Krieg in der Ukraine Russische »Umgruppierungen«, schleppende Evakuierungen – das geschah in der Nacht

Russlands Truppen wollen sich verstärkt in Richtung Charkiw formieren. Vor allem Menschen aus Kiew flüchten. Und der ukrainische Präsident Selenskyj lobt jene Russen, »die nicht aufhören, die Wahrheit zu sagen«. Der Überblick.
Einsatzkräfte an einem beschädigten Haus in Charkiw

Einsatzkräfte an einem beschädigten Haus in Charkiw

Foto:

Pavel Dorogoy / AP

Russische Truppen nehmen offenbar die Stadt Charkiw verstärkt ins Visier. Viele Menschen in der Ukraine versuchen indes weiterhin, besonders umkämpfte Regionen zu verlassen. Etwa 4000 Flüchtlinge, die meisten davon aus der Hauptstadt Kiew, sind am Montag in sicherere Gebiete gebracht worden. Zudem gibt es neue Berichte über Todesopfer durch Angriffe – unter anderem sollen Fahrzeuge mit flüchtenden Zivilisten beschossen worden sein.

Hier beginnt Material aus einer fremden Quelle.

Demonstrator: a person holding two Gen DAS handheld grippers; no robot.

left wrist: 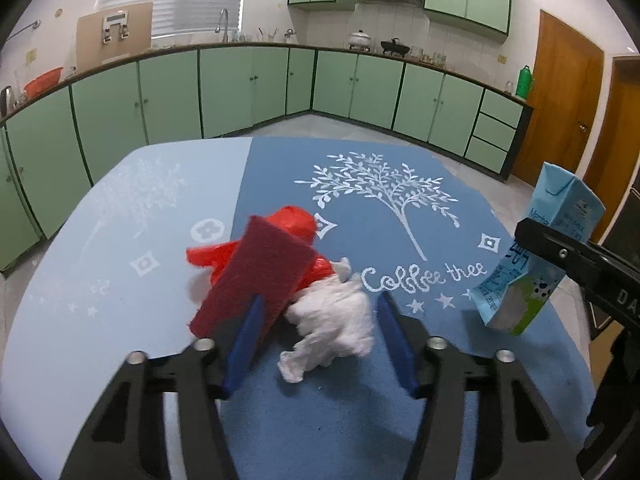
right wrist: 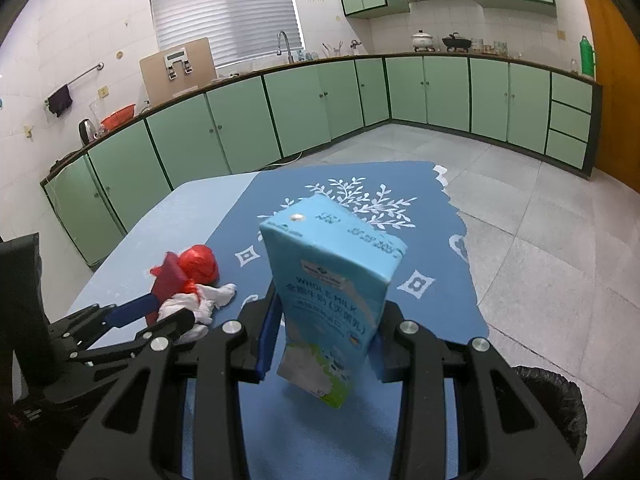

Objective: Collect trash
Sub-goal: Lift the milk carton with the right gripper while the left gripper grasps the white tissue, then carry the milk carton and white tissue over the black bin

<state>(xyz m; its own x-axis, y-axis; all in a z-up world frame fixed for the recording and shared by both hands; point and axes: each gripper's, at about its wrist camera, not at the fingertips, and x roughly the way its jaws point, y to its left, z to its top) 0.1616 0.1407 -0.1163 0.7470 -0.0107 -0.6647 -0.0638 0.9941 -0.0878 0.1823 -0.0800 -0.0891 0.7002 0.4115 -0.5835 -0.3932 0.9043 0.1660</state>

Der ukrainische Präsident Wolodymyr Selenskyj droht Russland derweil mit heftiger Vergeltung – und lobt diejenigen Bürger des Landes, die sich gegen den Krieg auflehnen. So nannte er eine Frau, die mit einem Protestplakat im russischen Staatsfernsehen für eine Unterbrechung der Hauptnachrichtensendung gesorgt hatte. Die Mitarbeiterin war während der Liveübertragung am Montag um 21 Uhr Moskauer Zeit hinter einer Nachrichtensprecherin ins Bild getreten und hatte ein Schild mit der Aufschrift »Stoppt den Krieg« hochgehalten.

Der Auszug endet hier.